Which of the lines below contain the string "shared"? Pull each one out of the data.

▶ _TASK DATA_
::::

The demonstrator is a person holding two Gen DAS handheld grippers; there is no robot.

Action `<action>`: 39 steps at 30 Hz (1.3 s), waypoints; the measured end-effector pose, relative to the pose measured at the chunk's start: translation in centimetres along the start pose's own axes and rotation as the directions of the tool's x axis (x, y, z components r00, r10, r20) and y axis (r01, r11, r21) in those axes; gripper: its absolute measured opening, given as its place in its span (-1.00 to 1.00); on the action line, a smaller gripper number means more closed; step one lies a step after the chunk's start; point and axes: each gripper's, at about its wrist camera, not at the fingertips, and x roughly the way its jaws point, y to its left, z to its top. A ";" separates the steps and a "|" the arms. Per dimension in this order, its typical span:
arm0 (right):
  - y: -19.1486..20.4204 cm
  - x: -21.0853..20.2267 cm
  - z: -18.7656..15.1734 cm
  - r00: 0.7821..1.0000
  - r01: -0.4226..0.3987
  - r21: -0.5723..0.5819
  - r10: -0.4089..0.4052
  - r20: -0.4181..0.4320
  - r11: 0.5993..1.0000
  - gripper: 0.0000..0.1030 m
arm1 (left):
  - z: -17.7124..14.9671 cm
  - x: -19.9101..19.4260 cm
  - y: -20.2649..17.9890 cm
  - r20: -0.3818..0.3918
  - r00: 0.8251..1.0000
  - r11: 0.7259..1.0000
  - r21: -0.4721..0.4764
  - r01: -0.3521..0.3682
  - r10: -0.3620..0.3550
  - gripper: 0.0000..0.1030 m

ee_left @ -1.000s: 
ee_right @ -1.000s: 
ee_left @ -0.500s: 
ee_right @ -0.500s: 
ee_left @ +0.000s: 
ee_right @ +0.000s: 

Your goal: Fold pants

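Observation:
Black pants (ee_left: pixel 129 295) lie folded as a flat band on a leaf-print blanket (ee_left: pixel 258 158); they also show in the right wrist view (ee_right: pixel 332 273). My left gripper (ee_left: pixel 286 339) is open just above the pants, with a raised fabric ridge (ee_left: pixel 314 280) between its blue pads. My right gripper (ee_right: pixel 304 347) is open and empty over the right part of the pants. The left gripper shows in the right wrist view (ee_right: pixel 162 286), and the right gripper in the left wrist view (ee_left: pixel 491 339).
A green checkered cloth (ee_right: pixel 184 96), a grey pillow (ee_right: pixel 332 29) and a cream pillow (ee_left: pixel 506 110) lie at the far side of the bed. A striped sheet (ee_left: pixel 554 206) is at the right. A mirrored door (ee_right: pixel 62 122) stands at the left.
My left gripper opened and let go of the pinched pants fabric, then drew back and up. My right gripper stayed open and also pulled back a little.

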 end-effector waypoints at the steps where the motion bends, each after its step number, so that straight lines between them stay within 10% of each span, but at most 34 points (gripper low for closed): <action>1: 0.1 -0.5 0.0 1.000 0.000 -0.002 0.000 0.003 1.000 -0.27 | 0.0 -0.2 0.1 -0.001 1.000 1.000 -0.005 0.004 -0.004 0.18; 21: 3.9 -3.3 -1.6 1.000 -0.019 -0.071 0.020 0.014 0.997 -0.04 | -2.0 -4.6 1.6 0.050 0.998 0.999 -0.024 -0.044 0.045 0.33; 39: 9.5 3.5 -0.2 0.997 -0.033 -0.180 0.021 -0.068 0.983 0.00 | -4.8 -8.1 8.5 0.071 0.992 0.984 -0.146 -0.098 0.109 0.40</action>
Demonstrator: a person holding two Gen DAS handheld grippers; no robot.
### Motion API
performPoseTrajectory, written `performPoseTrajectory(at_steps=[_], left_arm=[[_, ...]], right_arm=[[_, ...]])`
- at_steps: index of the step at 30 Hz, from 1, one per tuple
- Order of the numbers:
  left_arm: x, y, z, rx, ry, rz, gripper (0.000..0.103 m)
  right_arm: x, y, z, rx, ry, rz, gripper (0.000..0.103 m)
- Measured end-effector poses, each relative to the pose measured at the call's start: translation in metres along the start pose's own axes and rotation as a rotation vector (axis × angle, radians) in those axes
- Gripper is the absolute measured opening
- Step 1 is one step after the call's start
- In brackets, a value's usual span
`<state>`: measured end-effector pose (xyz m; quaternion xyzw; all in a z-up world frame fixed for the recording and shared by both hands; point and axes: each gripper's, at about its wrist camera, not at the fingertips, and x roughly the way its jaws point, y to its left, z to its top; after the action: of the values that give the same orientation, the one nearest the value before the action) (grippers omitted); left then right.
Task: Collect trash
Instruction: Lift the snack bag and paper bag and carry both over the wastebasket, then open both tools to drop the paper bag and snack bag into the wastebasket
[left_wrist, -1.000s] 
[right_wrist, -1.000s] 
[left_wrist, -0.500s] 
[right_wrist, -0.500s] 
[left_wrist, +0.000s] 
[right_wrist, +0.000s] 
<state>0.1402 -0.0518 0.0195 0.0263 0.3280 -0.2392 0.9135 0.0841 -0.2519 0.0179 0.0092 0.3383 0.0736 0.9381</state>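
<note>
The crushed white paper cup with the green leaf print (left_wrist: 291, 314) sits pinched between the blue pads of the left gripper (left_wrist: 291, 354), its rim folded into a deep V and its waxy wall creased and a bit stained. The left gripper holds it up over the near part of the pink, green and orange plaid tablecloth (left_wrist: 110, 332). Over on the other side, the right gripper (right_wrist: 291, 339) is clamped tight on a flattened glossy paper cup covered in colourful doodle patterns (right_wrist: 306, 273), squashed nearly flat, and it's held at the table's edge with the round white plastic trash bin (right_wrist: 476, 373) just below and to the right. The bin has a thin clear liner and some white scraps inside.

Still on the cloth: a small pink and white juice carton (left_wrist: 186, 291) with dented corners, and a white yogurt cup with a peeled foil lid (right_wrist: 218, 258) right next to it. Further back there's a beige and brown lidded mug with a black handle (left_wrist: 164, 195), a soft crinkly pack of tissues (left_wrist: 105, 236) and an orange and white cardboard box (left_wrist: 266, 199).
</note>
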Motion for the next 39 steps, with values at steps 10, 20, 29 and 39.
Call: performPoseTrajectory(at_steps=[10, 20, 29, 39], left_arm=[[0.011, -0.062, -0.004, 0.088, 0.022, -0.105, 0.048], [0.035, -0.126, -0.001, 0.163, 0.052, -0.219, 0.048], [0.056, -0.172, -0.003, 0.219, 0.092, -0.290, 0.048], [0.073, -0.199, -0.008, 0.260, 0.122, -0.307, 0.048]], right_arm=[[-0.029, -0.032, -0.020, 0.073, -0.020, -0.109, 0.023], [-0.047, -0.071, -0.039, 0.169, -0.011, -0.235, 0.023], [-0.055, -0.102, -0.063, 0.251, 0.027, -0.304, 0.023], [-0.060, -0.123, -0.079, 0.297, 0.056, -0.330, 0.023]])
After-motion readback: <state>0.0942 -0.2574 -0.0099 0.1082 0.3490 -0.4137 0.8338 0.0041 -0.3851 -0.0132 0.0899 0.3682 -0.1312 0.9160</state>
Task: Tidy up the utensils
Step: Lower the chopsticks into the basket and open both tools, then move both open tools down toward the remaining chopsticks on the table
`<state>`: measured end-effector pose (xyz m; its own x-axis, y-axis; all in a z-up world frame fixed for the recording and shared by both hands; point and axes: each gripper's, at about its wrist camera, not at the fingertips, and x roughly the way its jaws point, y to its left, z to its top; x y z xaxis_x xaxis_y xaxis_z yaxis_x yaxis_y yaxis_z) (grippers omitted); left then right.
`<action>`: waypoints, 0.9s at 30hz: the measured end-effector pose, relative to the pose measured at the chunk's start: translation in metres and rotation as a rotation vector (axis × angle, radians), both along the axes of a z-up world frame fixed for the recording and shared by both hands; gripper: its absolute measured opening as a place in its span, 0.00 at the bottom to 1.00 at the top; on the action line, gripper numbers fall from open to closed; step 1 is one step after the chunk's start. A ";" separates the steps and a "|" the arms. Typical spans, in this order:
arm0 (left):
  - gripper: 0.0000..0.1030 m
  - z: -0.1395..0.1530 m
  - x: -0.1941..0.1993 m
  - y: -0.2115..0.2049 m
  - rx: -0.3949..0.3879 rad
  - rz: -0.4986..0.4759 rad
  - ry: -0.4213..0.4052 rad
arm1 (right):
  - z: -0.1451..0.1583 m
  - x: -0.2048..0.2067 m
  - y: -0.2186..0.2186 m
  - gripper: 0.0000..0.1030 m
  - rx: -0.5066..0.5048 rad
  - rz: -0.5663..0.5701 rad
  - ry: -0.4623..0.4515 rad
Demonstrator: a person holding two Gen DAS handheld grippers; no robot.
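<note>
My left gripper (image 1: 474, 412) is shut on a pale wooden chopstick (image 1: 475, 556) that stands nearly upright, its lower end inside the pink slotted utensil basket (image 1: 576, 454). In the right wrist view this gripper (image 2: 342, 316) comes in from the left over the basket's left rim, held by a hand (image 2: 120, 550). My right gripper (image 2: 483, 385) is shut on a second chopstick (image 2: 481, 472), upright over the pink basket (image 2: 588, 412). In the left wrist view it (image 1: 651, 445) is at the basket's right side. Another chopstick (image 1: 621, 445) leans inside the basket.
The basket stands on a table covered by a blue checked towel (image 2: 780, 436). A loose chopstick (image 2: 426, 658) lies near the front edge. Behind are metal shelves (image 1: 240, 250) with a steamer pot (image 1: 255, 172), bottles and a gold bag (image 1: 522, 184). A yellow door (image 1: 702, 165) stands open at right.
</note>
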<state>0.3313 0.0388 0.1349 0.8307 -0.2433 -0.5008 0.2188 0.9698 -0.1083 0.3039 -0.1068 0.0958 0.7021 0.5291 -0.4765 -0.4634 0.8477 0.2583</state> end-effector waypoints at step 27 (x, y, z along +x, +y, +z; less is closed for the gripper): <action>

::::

▶ _TASK SOLUTION_
`<state>`: measured end-effector pose (xyz m; quaternion xyzw; all in a z-up world frame fixed for the recording and shared by both hands; point and axes: each gripper's, at about its wrist camera, not at the fingertips, and x roughly the way its jaws point, y to its left, z to its top; after the action: of the values that give the same orientation, the one nearest the value before the action) (grippers omitted); left then right.
`<state>`: measured end-effector pose (xyz m; its own x-axis, y-axis; all in a z-up world frame fixed for the recording and shared by both hands; point and axes: each gripper's, at about its wrist camera, not at the fingertips, and x roughly the way its jaws point, y to its left, z to its top; x y z xaxis_x xaxis_y xaxis_z yaxis_x yaxis_y yaxis_z) (grippers omitted); left then right.
`<action>`: waypoints, 0.9s at 30hz: the measured end-effector pose, relative to the pose measured at the chunk's start: translation in metres and rotation as a rotation vector (axis × angle, radians), both along the axes of a z-up world frame fixed for the recording and shared by both hands; gripper: its absolute measured opening as a place in its span, 0.00 at the bottom to 1.00 at the top; on the action line, gripper numbers fall from open to closed; step 1 is one step after the chunk's start. A ";" separates the steps and a "|" the arms. Typical spans, in this order:

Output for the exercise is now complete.